Work to complete:
Give back every line of the material exactly, as it appears below.

Information provided:
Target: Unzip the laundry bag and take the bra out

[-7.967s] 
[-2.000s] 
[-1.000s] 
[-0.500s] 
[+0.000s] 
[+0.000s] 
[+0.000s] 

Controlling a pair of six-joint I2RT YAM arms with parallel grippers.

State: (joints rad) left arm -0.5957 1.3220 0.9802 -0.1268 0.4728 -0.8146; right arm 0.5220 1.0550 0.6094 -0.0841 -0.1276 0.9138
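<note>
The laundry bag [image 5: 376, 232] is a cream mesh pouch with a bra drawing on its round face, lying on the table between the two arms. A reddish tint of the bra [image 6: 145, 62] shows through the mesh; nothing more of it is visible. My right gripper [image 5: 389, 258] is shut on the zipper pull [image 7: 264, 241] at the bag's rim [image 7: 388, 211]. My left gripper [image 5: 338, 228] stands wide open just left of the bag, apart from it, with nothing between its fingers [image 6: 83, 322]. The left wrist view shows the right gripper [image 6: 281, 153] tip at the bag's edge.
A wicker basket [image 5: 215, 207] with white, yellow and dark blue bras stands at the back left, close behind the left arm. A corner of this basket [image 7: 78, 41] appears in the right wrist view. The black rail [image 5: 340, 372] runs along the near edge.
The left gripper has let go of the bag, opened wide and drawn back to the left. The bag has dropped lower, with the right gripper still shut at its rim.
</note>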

Exercise result:
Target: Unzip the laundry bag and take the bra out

[-7.967s] 
[-2.000s] 
[-1.000s] 
[-0.500s] 
[+0.000s] 
[+0.000s] 
[+0.000s] 

Controlling a pair of six-joint I2RT YAM arms with parallel grippers.

State: (joints rad) left arm -0.5957 1.3220 0.9802 -0.1268 0.4728 -0.8146; right arm 0.5220 1.0550 0.6094 -0.0841 -0.1276 0.9138
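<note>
The laundry bag [image 5: 376, 232] is a cream mesh pouch with a bra drawing on its round face, lying on the table between the two arms. A reddish tint of the bra [image 6: 145, 62] shows through the mesh; nothing more of it is visible. My right gripper [image 5: 389, 258] is shut on the zipper pull [image 7: 264, 241] at the bag's rim [image 7: 388, 211]. My left gripper [image 5: 338, 228] stands wide open just left of the bag, apart from it, with nothing between its fingers [image 6: 83, 322]. The left wrist view shows the right gripper [image 6: 281, 153] tip at the bag's edge.
A wicker basket [image 5: 215, 207] with white, yellow and dark blue bras stands at the back left, close behind the left arm. A corner of this basket [image 7: 78, 41] appears in the right wrist view. The black rail [image 5: 340, 372] runs along the near edge.
The left gripper has let go of the bag, opened wide and drawn back to the left. The bag has dropped lower, with the right gripper still shut at its rim.
</note>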

This completes the response to the exercise.